Friday, July 29, 2016

Mary Robinson - Lady of Passion

I was fascinated by Mary Robinson, or ‘Perdita’, as she’s more commonly known. She was a complex character with flaws of vanity and pride, a predilection for spending but hugely ambitious, and a woman of great courage. Despite these weaknesses I couldn’t help but admire her. She married at just fourteen to Thomas Robinson, under family pressure as was often the case at a time when love was not considered essential in a marriage. The alliance resulted in the young couple spending time in The Fleet for debt, leaving Mary with a determination to seek her own financial security.

The Georgian period has always been a favourite of mine as it resonates so well with our own in many ways. It had style and elegance, but was very much an age of extremes, one almost as celebrity driven and equally beset by debt, if largely due to the national passion for gambling. Mary became close friends with Georgiana, the Duchess of Devonshire, the doyenne of fashion and gambling. Mary too became a fashion icon and renowned beauty, her portrait painted by Thomas Gainsborough, Sir Joshua Reynolds, George Romney and John Hoppner.

She enjoyed a brief affair with the future George IV when he was just seventeen, and rather naively expected him to stay true. With her reputation ruined and her career lost, she fought a long political battle for recompense, assisted by Charles James Fox. Unlike many courtesans, she was intelligent, a talented actress and gifted poet who did later achieve the promised potential of her youth, despite many disappointments in life and suffering from a crippling disease from a very young age.

It is impossible to accurately diagnose the exact nature of the illness which struck her down one fateful night. Very likely it was an acute form of rheumatic fever that possibly affected the nerves, perhaps caused by an infection during her miscarriage. Quite common at that time. Mary became an early feminist, a writer of Gothic romance in addition to her poetry, largely forgotten today, and despite the considerable pain she suffered, continued writing to her death, becoming known as the English Sappho.

Mary Robinson died practically penniless in 1800, aged 42, of dropsy, a retention of fluid on the chest which causes heart failure, often linked with rheumatic fever. She asked for a lock of her hair to be sent to the Prince, and one to Tarleton, hero of the American War of Independence and the love of her life. She was buried in a corner of the churchyard at Old Windsor, apparently still wearing the Prince’s miniature. Lady of Passion is entirely based on fact, much of it from her own Memoir, backed up by less emotional biographies.
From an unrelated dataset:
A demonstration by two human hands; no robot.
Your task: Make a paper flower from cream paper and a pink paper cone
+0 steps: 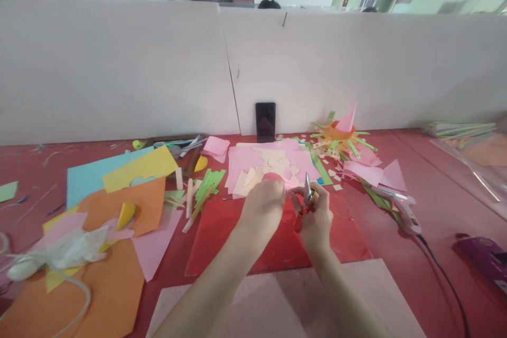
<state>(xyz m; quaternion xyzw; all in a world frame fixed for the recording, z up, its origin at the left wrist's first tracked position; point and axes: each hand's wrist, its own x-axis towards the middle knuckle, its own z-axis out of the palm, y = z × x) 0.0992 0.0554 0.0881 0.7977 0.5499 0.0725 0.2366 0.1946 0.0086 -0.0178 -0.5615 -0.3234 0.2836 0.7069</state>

A beautiful and talented actress, poet and fashion icon, Mary Robinson was one of the most famous women of her time. But Mary was destined always to be betrayed by the men she loved: by her father, a prosperous Bristol merchant who abandoned his family for a life of adventure – and another woman; by her husband, a weak and foolish man who bankrupted the family with his inveterate gambling and humiliated his young wife with his numerous affairs; and by the Prince of Wales, later King George IV, who fell in love with Mary when he saw her playing Perdita in A Winter’s Tale. Mary gave up everything for her prince – her career, her husband and her independence – only to be cruelly abandoned when his affections turned elsewhere. And then she met the love of her life. Could she hope this time it would be different? 

Against the turbulent background of the American War of Independence and the French Revolution, this is the enthralling story of a remarkable woman: a tale of ambition, passion, scandal and heartbreak.